• _TASK ITEM_
Keeping each line intact, print the whole listing.
RAW DATA: Begin
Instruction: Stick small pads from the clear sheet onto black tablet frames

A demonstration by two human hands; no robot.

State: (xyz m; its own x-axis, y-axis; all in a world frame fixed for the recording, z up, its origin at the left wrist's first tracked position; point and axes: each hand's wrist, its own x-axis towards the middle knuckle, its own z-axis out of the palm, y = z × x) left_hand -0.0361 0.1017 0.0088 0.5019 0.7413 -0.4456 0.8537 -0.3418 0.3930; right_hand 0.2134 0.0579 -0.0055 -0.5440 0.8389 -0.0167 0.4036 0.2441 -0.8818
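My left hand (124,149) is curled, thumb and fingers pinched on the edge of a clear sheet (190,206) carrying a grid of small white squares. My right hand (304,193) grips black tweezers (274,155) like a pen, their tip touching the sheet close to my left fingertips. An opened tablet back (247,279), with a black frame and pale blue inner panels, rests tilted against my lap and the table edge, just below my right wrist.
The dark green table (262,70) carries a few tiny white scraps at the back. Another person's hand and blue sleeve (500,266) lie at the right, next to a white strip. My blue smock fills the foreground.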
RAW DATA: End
• _SOLUTION TO THE PROBLEM_
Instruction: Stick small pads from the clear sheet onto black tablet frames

A demonstration by two human hands; no robot.

State: (xyz m; its own x-axis, y-axis; all in a world frame fixed for the recording, z up, its origin at the left wrist's first tracked position; point and axes: each hand's wrist, its own x-axis towards the middle knuckle, its own z-axis out of the palm, y = z × x) left_hand -0.0361 0.1017 0.0088 0.5019 0.7413 -0.4456 0.8537 -0.3418 0.3930; right_hand 0.2134 0.0579 -0.0055 -0.5440 0.8389 -0.0167 0.4036 0.2441 -0.8818
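My left hand (124,149) is curled, thumb and fingers pinched on the edge of a clear sheet (190,206) carrying a grid of small white squares. My right hand (304,193) grips black tweezers (274,155) like a pen, their tip touching the sheet close to my left fingertips. An opened tablet back (247,279), with a black frame and pale blue inner panels, rests tilted against my lap and the table edge, just below my right wrist.
The dark green table (262,70) carries a few tiny white scraps at the back. Another person's hand and blue sleeve (500,266) lie at the right, next to a white strip. My blue smock fills the foreground.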

No additional output will be given.